14th race of the 2006 Champ Car season

The 2006 Gran Premio Telmex was the fourteenth and final round of the 2006 Bridgestone Presents the Champ Car World Series Powered by Ford season, held on November 12, 2006, on the Autódromo Hermanos Rodríguez in Mexico City, Mexico.

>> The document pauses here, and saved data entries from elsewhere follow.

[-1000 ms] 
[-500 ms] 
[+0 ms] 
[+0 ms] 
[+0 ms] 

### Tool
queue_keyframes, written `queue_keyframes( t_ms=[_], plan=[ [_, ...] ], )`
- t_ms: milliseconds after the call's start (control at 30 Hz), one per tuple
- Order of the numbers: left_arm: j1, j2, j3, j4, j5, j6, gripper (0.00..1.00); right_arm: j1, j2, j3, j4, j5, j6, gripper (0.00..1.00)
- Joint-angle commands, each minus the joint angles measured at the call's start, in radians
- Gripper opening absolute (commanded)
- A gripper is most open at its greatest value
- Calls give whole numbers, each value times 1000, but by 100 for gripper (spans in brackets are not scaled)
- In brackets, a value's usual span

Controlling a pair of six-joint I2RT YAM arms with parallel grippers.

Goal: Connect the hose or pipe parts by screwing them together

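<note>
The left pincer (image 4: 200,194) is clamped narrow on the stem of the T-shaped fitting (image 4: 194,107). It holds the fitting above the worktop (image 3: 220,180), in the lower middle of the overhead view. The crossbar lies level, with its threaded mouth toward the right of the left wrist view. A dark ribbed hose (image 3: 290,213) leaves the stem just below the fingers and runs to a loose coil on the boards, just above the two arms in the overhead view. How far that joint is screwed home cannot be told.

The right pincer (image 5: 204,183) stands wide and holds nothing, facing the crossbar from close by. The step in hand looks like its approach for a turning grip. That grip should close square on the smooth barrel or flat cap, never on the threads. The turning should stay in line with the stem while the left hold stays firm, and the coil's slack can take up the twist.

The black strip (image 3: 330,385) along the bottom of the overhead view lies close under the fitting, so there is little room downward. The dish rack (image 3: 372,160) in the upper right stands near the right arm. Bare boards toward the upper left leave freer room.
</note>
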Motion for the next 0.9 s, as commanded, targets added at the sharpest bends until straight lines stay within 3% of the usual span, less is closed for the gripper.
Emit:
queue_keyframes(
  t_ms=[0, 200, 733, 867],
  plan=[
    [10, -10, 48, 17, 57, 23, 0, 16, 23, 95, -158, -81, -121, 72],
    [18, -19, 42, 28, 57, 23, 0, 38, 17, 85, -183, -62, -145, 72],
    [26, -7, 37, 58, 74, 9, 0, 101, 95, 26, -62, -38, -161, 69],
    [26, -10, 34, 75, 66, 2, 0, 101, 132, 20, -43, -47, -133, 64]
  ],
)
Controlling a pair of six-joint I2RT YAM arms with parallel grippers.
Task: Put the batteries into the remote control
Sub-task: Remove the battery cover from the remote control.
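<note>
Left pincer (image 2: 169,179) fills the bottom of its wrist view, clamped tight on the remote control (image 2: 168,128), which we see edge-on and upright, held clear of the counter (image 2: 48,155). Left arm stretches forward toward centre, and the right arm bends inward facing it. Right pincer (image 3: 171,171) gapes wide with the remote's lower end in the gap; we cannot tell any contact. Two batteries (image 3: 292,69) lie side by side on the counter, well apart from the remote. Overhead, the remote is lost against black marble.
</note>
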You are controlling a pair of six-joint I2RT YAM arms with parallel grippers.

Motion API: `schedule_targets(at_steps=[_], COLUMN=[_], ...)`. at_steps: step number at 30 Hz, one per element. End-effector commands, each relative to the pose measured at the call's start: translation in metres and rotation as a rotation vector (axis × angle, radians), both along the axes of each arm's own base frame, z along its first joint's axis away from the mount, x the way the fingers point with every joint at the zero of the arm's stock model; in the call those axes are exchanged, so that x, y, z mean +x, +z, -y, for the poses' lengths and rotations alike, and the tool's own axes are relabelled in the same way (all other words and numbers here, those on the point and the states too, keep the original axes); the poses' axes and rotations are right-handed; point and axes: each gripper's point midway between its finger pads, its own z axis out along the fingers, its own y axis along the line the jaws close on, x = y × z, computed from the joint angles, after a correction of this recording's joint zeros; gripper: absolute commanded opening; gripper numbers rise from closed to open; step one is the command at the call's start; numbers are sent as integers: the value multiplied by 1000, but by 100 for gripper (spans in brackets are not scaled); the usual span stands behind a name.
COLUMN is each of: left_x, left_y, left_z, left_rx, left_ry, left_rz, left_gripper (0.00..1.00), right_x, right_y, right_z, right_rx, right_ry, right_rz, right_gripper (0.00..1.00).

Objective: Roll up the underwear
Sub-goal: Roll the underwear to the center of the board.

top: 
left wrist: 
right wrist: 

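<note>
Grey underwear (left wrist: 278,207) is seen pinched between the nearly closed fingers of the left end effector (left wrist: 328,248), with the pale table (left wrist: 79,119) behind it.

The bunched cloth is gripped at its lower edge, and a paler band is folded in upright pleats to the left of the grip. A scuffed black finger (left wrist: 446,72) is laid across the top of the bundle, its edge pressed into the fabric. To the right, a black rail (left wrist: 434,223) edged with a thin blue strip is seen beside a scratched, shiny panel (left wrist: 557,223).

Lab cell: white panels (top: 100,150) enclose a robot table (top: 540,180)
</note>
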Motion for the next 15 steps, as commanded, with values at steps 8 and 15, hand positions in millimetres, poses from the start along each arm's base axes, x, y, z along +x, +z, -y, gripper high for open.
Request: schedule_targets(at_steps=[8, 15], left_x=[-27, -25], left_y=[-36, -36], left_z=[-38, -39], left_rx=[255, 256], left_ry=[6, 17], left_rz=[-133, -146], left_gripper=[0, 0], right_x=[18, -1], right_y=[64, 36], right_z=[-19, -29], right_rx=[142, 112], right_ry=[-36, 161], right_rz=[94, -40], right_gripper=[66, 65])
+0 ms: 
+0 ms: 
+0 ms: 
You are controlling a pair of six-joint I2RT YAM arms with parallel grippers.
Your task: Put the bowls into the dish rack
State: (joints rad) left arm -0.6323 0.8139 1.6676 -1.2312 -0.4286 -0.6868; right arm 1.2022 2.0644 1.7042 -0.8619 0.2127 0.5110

This event marked the final race for the Lola B02/00 chassis, as the series transitioned to the Panoz DP01 for 2007. 2004 Indianapolis 500 champion Buddy Rice made his Champ Car debut with Forsythe Racing following A. J. Allmendinger's move to NASCAR.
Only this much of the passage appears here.